There is no such thing as the “wrong string gauge.” All players will have their own personal preference for what feels good for them on their instrument, and for their style of playing. New players should feel free to try different gauges as long as they are properly set up on the instrument.  

This is another example of how when it comes to guitar, it really is up to you!

That being said, there are some general guidelines and common practices that you should be aware of.

Here are a few things you should know to help you explore the world of string gauges.

What’s the point of there being different string gauges?

String Gauges (which just refers to the thickness of a string) are used to create different amounts of tension and therefore create different feeling and playability for the guitarist.

Different gauges were created to fit the needs and tastes of different guitarists across all genres.

For example, early blues guitarists liked thin strings that made it easier to bend notes. 

In contrast, many guitarists who play heavier music like to use heavier gauge strings.

Heavier gauge strings work better when playing in low tunings because they still allow you to keep a consistent tension and feeling throughout the strings.

Can a different string gauge damage my guitar?

Generally speaking, most string gauges will work fine with any guitar and not damage it.

Bass strings have much too high a gauge to be used on a guitar and so you should not try to fit them on one!

Classical Spanish guitars use nylon strings and do not have the hardware to hold the tension of steel strings of any gauge and so you should not attempt this either!

So, unless you do something extreme (or stupid) the integrity of your instrument won’t be at risk if you experiment with different kinds of strings. The only thing that could happen is that your guitar would become unplayable due to a poor setup.

Will a different string gauge affect your playing?


Different string gauges will certainly affect your playing.

The strings will feel different in your hands and require more or less pressure to push them down on the fretboard.

Lighter strings are much easier to bend and players will naturally adjust the amount of force they apply.

Thicker strings will have you inclined to dig in more with your pick and use the force of multiple fingers to bend notes.

Thinner strings will generally let you play faster and with less force.

This influences your tone and style of play.

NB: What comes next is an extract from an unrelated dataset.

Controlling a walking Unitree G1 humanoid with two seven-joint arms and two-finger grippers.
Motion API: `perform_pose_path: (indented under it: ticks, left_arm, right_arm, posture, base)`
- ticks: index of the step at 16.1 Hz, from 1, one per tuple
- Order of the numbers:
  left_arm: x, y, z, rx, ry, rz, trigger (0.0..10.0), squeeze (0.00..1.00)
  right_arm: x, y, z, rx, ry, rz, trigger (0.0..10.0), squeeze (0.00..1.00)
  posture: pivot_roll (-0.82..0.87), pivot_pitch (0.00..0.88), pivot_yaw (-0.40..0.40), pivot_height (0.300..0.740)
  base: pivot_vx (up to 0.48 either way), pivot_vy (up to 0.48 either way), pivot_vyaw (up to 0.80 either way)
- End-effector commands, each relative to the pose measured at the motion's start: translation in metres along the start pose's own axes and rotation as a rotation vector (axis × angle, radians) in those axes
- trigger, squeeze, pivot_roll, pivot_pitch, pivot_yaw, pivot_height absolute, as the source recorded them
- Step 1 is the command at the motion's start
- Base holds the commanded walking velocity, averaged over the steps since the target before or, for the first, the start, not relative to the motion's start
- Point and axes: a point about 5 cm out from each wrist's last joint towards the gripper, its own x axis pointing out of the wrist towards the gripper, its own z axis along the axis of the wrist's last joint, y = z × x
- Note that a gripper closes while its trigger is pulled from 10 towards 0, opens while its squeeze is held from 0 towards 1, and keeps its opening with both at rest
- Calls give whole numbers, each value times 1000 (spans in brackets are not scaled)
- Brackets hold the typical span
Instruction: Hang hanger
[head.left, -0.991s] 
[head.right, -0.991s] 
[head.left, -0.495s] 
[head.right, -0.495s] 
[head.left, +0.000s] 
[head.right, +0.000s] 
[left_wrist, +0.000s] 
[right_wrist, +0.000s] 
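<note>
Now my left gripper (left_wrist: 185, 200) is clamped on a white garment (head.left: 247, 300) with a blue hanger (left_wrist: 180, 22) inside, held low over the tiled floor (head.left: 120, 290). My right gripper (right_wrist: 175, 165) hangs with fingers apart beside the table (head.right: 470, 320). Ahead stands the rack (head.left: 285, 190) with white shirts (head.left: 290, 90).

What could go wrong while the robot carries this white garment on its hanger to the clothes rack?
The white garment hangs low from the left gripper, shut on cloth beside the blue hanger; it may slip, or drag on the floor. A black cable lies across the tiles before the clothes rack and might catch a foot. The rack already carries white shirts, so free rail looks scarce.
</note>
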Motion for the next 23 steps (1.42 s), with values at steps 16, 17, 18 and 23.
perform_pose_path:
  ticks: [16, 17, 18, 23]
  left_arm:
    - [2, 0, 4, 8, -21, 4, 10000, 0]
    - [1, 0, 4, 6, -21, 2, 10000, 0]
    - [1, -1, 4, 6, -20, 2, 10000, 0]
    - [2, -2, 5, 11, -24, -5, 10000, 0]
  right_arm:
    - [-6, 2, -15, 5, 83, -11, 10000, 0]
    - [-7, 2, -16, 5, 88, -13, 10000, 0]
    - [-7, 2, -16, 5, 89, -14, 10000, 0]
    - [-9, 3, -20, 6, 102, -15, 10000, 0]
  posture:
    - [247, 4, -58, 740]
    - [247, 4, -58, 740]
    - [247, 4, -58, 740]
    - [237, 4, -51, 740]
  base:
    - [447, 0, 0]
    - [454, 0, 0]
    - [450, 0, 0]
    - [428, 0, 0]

But are thinner strings better, then? Well, not really. It’s just a matter of taste and play style, as I mentioned earlier.

To each their own.

Is there any problem with changing the string gauge?

When changing string gauge it is important to adjust the setup of your guitar.

Heavier strings put more tension on the neck than lighter ones.

Different amounts of tension can create changes in the string height or action of your guitar.

Adjusting your bridge and truss rod so that you have optimum action and playability is important when trying a new string gauge.

Can I mix and match different string gauges?

You can mix and match strings from different sets of string gauges.

For example, using half the strings from a pack of 10 gauge and half from a 9 gauge pack.

Ernie Ball and other manufacturers actually make hybrid sets that are combinations like this.

Just make sure that your strings are getting thicker as you move up towards the low E string and you don’t use an odd thick or thin string somewhere in the mix.

Can I use a string from a different gauge in my set?

If you break a string from your set and don’t have a match to replace it, it’s ok to use one from a different set.

You may notice the feel being slightly off, which is just because the string is slightly thicker or thinner than the rest of the set.

There may be some fret buzz because the new string is not ideal for your current setup.

In this case, you could adjust the setup to make it more playable.

Or just power through the gig with it and put on a matching set after!

How to know what string gauge works better for you

The best way to know what is best for you is to try for yourself

Don’t pay attention to what others say is the best or tell you you have to use

Generally, most players stick to gauges between 8 and 10 but going above or below or using a mix is cool too!

When it comes to guitar, all the decisions are in the player’s hands.

From the string gauge to the type of instrument, to the notes we play. 

Find what you like, and use it to express yourself through music.